Given records START

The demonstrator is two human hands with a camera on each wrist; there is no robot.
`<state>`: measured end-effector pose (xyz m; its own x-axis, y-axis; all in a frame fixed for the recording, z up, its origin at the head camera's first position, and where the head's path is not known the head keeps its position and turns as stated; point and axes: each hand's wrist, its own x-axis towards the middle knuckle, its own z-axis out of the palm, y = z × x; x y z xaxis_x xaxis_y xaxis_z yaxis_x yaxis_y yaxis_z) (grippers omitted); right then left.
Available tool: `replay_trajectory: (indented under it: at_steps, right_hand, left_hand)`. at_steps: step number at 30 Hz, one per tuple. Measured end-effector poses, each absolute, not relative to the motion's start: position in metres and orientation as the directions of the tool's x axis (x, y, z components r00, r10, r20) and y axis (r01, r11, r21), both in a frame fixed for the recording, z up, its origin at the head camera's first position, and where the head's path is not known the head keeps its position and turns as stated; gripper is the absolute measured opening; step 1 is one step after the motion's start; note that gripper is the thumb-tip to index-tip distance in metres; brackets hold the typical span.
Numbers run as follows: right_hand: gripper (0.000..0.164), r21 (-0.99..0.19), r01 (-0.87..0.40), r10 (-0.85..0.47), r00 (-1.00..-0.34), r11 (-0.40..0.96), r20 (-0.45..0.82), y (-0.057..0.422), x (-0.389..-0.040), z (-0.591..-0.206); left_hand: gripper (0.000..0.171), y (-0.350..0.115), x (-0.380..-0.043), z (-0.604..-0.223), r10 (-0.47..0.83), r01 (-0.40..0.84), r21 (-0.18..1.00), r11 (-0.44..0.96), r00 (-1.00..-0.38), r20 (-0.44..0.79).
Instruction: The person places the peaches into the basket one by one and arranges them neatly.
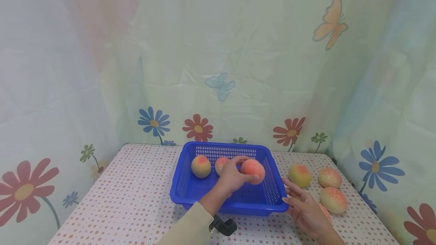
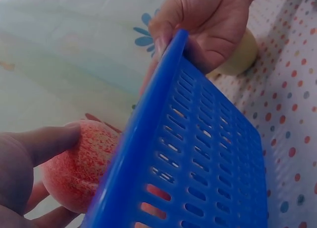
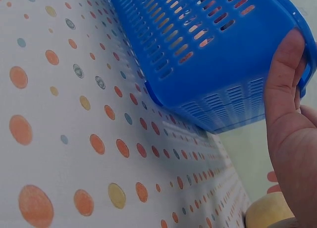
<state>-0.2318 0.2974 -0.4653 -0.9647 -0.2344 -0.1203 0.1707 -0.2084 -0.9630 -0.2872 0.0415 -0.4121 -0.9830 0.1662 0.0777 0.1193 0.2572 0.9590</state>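
Observation:
A red-and-cream peach (image 1: pixel 253 171) is held in my left hand (image 1: pixel 233 177), above the right part of a blue plastic basket (image 1: pixel 178 184). In the left wrist view the thumb (image 2: pixel 54 139) lies over the peach, with other fingers below it. My right hand (image 1: pixel 306 213) grips the basket's right front corner; the right wrist view shows its thumb (image 3: pixel 287 55) against the rim. Two other peaches are inside the basket: a yellowish one (image 1: pixel 201 167) at the left and a speckled one (image 1: pixel 220 165) partly hidden behind my left hand.
Right of the basket are a yellow-green peach (image 1: pixel 299 175), a speckled peach (image 1: pixel 329 178), a larger one (image 1: pixel 334 200) and another (image 1: pixel 326 212) partly behind my right hand. A dotted cloth (image 1: pixel 136 192) covers the table. Flowered curtains (image 1: pixel 238 48) hang behind and at both sides.

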Motion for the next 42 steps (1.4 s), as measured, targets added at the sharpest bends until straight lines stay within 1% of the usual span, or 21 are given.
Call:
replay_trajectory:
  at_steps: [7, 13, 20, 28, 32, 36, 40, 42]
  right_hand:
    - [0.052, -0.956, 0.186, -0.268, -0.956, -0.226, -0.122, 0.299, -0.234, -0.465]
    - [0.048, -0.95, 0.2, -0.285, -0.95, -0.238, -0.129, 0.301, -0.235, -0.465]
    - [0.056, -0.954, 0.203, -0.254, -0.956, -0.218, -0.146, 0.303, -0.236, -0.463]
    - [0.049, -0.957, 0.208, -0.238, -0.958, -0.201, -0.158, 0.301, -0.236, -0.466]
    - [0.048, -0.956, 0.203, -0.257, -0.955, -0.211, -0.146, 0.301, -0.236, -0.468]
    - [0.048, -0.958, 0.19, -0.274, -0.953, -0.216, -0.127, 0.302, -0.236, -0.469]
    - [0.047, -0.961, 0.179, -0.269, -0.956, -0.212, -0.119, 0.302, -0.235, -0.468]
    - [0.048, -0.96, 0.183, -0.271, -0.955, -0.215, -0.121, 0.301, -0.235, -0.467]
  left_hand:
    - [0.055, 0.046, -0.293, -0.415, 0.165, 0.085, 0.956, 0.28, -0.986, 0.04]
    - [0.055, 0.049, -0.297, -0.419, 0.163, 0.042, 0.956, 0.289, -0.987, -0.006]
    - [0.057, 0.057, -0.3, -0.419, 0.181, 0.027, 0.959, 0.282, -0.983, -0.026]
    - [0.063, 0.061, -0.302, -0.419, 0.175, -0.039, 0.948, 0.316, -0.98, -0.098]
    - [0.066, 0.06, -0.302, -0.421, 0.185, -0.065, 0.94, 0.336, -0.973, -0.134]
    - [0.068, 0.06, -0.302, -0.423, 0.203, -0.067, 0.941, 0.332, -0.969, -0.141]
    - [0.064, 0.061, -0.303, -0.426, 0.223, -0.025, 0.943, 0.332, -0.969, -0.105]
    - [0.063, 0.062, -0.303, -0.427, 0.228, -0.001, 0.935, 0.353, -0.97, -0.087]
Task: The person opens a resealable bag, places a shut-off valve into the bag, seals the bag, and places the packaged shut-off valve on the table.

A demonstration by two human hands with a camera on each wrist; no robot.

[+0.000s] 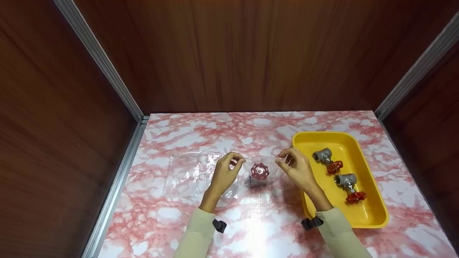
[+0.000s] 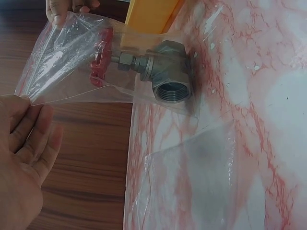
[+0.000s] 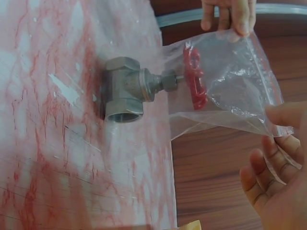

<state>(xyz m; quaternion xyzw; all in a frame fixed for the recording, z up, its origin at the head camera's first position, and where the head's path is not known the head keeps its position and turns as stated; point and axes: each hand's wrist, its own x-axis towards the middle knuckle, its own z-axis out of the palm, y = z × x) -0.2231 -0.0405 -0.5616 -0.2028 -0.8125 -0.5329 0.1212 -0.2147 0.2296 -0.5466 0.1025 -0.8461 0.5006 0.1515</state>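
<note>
A clear zip bag (image 2: 53, 62) stands between both hands with a gate valve (image 3: 127, 88) inside it. The valve has a grey metal body, a threaded opening and a red handwheel (image 1: 260, 171) that faces up. My left hand (image 1: 226, 173) pinches one top corner of the bag between thumb and forefinger. At the opposite corner my right hand (image 1: 298, 168) pinches the bag the same way. The bag's top edge is stretched between them, and the valve body sits at the tabletop.
More clear bags (image 1: 186, 175) lie flat on the marbled red and white table (image 1: 168, 215) at the left. At the right, a yellow tray (image 1: 337, 222) holds two more valves (image 1: 346, 181) with red handwheels. Brown wood-grain panels (image 1: 229, 57) enclose the back and sides.
</note>
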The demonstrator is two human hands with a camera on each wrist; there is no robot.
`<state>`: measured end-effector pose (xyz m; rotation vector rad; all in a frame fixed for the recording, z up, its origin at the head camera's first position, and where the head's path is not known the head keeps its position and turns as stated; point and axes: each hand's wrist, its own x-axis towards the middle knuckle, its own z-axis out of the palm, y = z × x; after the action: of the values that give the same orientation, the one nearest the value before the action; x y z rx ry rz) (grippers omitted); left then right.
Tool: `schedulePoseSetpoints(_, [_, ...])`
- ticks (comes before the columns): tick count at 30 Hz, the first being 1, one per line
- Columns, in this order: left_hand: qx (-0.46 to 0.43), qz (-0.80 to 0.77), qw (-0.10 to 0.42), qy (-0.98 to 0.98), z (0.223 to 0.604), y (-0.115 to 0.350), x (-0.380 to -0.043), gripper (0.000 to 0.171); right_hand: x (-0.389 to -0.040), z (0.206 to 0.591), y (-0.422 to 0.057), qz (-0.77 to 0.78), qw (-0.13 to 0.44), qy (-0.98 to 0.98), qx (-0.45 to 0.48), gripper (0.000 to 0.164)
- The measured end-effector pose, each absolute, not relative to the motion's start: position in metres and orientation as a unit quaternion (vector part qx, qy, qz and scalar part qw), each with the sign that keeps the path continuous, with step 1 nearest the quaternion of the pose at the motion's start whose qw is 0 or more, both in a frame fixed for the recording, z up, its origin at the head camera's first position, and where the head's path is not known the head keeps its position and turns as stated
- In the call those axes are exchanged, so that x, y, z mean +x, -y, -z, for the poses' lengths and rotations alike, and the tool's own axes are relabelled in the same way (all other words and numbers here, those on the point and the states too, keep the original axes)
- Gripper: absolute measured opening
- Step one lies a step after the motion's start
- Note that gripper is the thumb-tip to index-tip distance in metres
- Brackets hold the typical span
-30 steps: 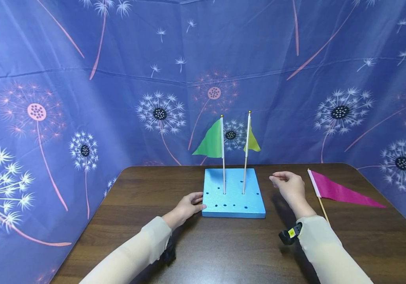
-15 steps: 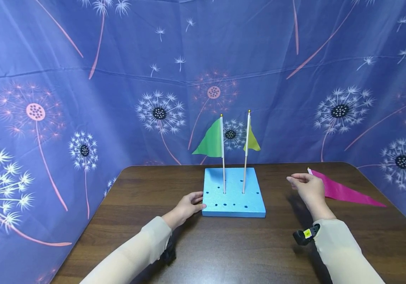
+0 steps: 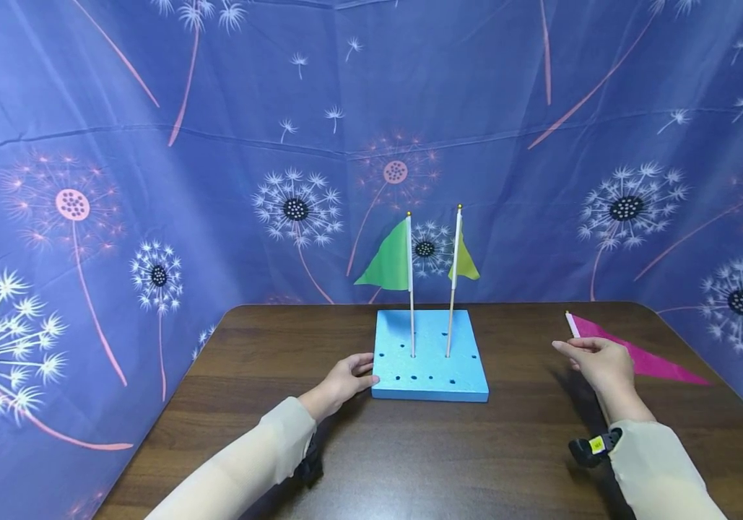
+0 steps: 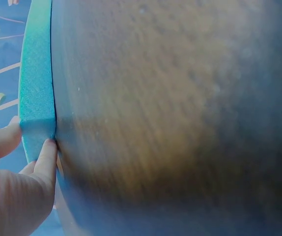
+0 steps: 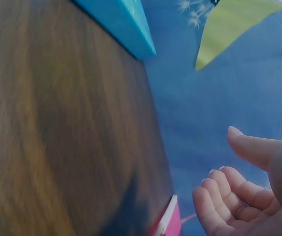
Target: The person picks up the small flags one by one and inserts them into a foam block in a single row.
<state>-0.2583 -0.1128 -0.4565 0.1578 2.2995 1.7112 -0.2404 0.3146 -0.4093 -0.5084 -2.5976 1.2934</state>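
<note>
In the head view, two small flags on thin sticks stand upright in holes of a square light-blue board: a green flag and a yellow-green flag. My left hand holds the board's left edge near its front corner. In the left wrist view, the thumb lies at the upper edge and a fingertip at the side. My right hand hovers by a magenta pennant and hides much of its stick. Its thumb and loosely curled fingers stay apart with nothing between them, as the right wrist view shows.
The brown wooden table carries all of this. A blue curtain with dandelion prints hangs close behind its far edge. Several more holes dot the board's top. Dark cameras are strapped to both wrists.
My right hand has moved right, away from the board and over to the magenta pennant's stick. The left hand, board and upright flags stay where they were.
</note>
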Motion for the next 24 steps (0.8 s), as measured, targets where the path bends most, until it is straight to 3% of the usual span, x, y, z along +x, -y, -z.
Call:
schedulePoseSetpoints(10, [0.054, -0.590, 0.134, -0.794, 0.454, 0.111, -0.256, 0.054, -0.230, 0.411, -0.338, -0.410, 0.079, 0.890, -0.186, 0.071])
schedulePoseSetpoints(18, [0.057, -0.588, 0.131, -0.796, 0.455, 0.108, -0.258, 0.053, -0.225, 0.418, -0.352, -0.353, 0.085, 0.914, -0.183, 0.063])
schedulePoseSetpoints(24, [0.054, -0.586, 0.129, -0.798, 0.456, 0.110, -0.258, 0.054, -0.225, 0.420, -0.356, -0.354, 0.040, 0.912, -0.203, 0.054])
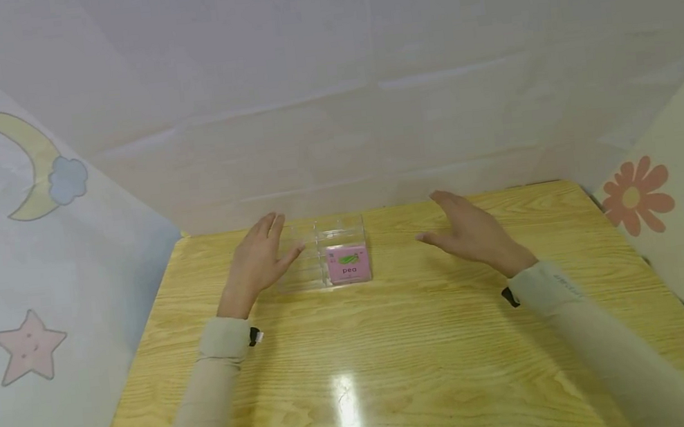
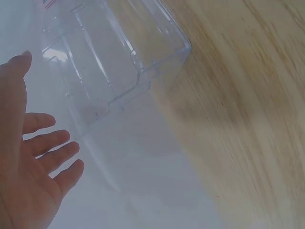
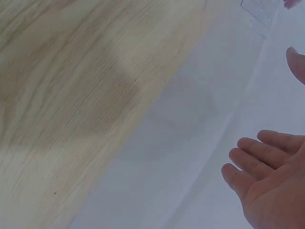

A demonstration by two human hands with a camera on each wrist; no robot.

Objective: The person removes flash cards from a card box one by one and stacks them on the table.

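Observation:
A clear plastic divided box (image 1: 300, 280) sits toward the back of the wooden table. In its front right compartment stands a pink card (image 1: 349, 268) with a green pod picture and the word "pea". My left hand (image 1: 257, 258) is at the box's left side, fingers spread and thumb pointing over it. The left wrist view shows the box's clear walls (image 2: 102, 57) beyond that hand (image 2: 35, 176), which grips nothing. To the right of the box, apart from it, my right hand (image 1: 475, 233) is held with thumb and fingers extended, nothing in it.
The wooden table (image 1: 395, 361) reaches back to a pale sheet wall (image 1: 383, 132). A side sheet with a moon and a star (image 1: 32, 345) hangs at left, another with flowers (image 1: 637, 196) at right.

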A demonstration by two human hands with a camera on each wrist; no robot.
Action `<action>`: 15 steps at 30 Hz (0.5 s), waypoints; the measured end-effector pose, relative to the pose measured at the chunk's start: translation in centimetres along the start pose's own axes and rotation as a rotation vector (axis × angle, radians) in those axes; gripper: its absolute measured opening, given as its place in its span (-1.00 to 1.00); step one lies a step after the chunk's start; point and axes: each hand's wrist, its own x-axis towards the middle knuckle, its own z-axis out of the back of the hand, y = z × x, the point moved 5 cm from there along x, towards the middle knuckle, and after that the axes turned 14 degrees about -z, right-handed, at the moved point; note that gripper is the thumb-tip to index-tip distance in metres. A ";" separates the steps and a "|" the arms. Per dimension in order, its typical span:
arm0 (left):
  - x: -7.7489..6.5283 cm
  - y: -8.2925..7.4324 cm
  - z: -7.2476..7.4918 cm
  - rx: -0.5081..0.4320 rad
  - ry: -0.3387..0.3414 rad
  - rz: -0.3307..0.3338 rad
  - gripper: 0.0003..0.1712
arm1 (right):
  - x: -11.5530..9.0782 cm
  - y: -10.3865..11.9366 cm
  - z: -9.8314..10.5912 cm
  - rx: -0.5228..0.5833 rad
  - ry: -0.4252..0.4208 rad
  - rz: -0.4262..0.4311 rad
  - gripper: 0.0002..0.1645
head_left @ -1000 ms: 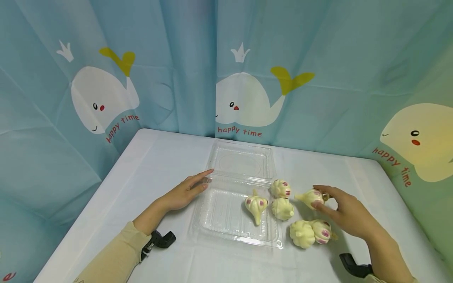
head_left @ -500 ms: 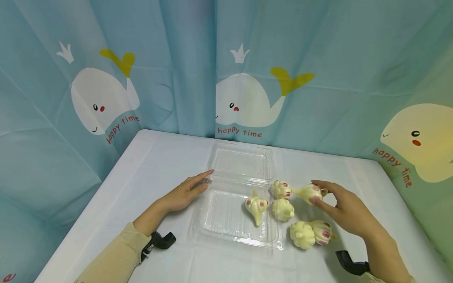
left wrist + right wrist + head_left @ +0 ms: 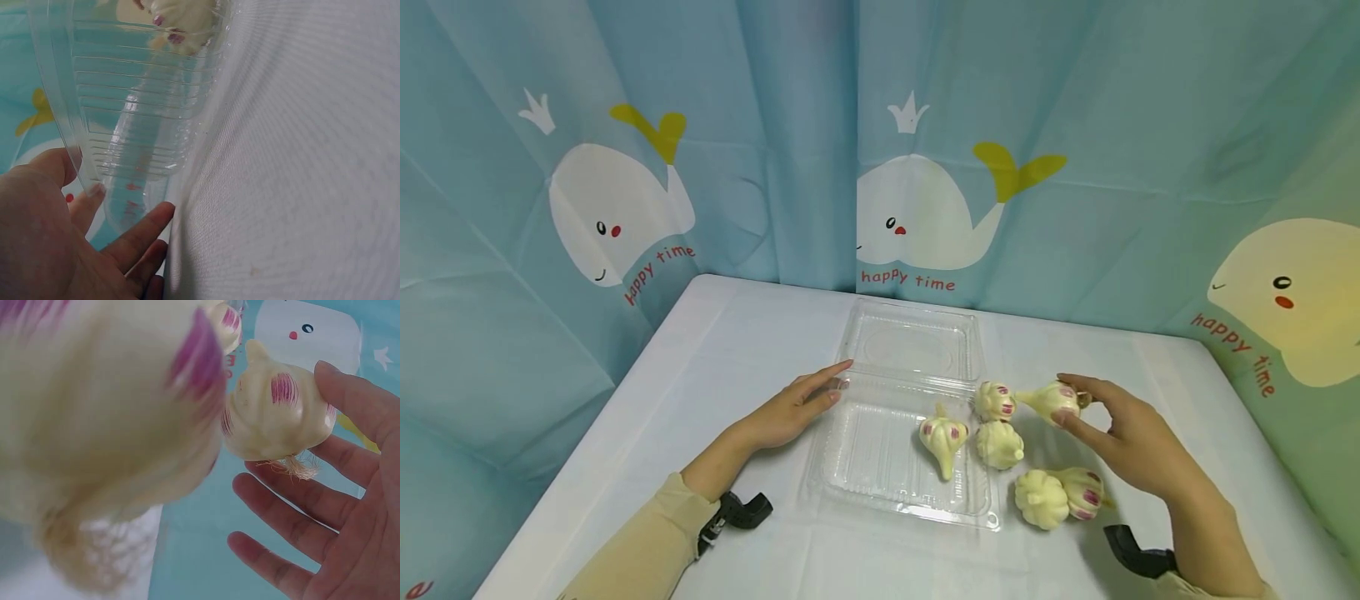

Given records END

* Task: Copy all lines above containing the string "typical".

* Answer for this exercise:
Available tool: `replay_trajectory: (indented under it: at_steps, right_hand, left_hand)`. at_steps: step number at 30 Hz, one per tuple. Measured end-effector poses, each absolute, not relative to the motion's start: position in metres and orientation as the directions of the tool's x axis (x, y, z components r00, r10, r20) and y axis (r01, r11, r21), both in a frame fixed for the recording, z up, its origin at the head camera's first position, and where the head's path is not known the head keeps its position and turns as stated; gripper is the absolute measured opening; step 1 is one step after the motion's start; note that gripper is the thumb-tip to index-tip distance in metres; brackets hold the typical span.
- Brackets hold the typical span
Action `<action>`: 15 steps at 30 Hz (0.5 s), waypoints; the measured end-effector pose, relative to the pose measured at the chunk's start: translation in centimetres along the start pose's own axes and rotation as a rotation vector (axis × angle, radians) in those axes; gripper: its absolute measured opening, given as its place in its span (-1.00 to 1.00); step one lies a step after the chunk's start; point and axes: each hand's wrist, its own x-axis towards the middle knuckle, its own z-axis out of the back of the hand, y = z × x, the point moved 5 cm from there along x, towards the middle knuckle, and after that the axes turned 14 degrees about -z, right-handed, at the moved point; note that gripper is the thumb-tip to index-tip distance in metres. A ";" separates the steps and a "|" the arms. Per dimension in order, its typical span:

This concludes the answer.